All relationships are complex. Along with happiness, mutual support, love and respect, there are tensions, arguments and misunderstandings. We all expect these things when we first start dating someone. But we don’t expect something else to interfere and render conversations about the future useless.
Just three days after our first date last September, Dalia* and I were exclusive. It’s rare at Penn—where it seems that most people are involved in back–burner relationships and casual hookups—to find someone who makes you want to forget all other options. We support each other regardless of our own stresses, we never fight and we want similar things out of life. In short, we get along well.
There’s just one problem. Dalia’s family is deeply religious and conservative. They have a hard time accepting that someone outside of their own faith can have the same kinds of values, principles and standards as they do. Keeping their children faithful to the religion is worth a lot of points on the day of judgment and in the afterlife, I am told. Apparently, worth more than their daughter’s happiness in this life.
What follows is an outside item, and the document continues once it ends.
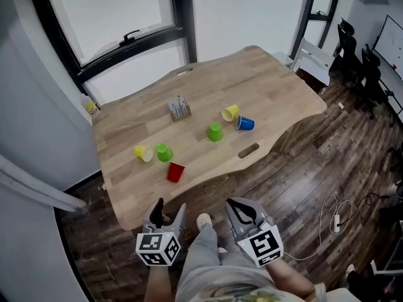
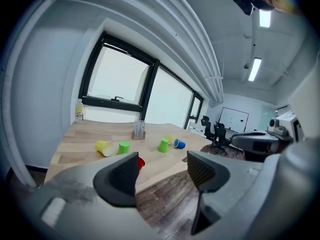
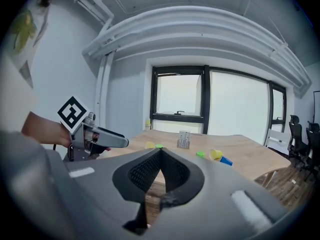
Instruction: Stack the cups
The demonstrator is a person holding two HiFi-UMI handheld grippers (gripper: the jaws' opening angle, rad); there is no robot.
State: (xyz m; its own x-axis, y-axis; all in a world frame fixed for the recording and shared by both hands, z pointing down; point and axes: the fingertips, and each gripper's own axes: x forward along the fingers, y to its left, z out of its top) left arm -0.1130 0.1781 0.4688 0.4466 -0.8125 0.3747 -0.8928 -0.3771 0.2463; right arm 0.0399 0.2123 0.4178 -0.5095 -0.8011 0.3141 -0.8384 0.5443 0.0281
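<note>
Several plastic cups are scattered on the wooden table [image 1: 277,87]. At the left a yellow cup [image 1: 143,153] lies on its side next to a green cup [image 1: 164,152], with a red cup [image 1: 175,172] near the front edge. Further right are a second green cup [image 1: 215,132], a second yellow cup [image 1: 230,112] and a blue cup [image 1: 245,123], the last two lying down. Both grippers hang over the floor in front of the table, away from the cups. My left gripper [image 1: 170,205] [image 2: 162,169] is open and empty. My right gripper [image 1: 237,204] [image 3: 159,154] is shut on nothing.
A small card holder [image 1: 180,108] stands on the table behind the cups. A bottle [image 1: 92,107] sits by the window at the table's left corner. A white chair [image 1: 313,54] and black office chairs [image 1: 352,49] stand to the right. A cable [image 1: 337,222] lies on the floor.
</note>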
Like many children of immigrants, Dalia is not as close to the culture and faith as her parents are. Given the choice, she would be flexible about who she dates and spends her life with. She would put me in her profile picture on Facebook and invite me to join her family for dinner. She would choose the freedom to see if our connection will last.
It’s easy to see her parents as villains, and it’s easy to rage against the religious machine that makes no allowances for love and instead values the perpetuation of the religion over all else. But Dalia tells me that her parents are wonderful people. She tells me that we would get along if we spent time together. The only problem is that I am agnostic and have given little thought to God beyond a vague notion that there might have been a “watchmaker” who set the universe in motion and long ago stopped deciding who wins the Super Bowl each year.
If our relationship were a movie, we would reject these expectations and run off together into the sunset. The best love stories are about couples who overcome the odds to be with each other. Often left untold in those narratives, though, are the relationships lost when they reject their families’ wishes. I want to get along with my in–laws, whoever they are. I want my future spouse to feel supported by a family that loves her and embraces her choices—not one that gives her the cold shoulder.
Is that too much to hope for?
At Penn, where so many different cultures overlap in one small place, there are probably a lot of people in our situation. Our generation is more tolerant and open–minded than our parents', but the disparity between the two causes conflict.
Over the past five months that I have been with Dalia, I have thought a lot about the role of religion in the modern world and why these arbitrary systems of belief influence the decisions and actions of billions of people. What makes people who are firm in their faith want to control the faith and happiness of their children? Why do they not let their children experience other value systems with the confidence that their children will survey the options, independently determine that their parents’ worldview is the most compelling and become self–actualized in their faith? Isn’t control a sign of insecurity?
My hope is that for every couple who resigns in the face of cultural divides, another will follow their hearts across them and let love decide.
As for me and Dalia, anything could happen. Our present is simple and wonderful—but our future is complicated.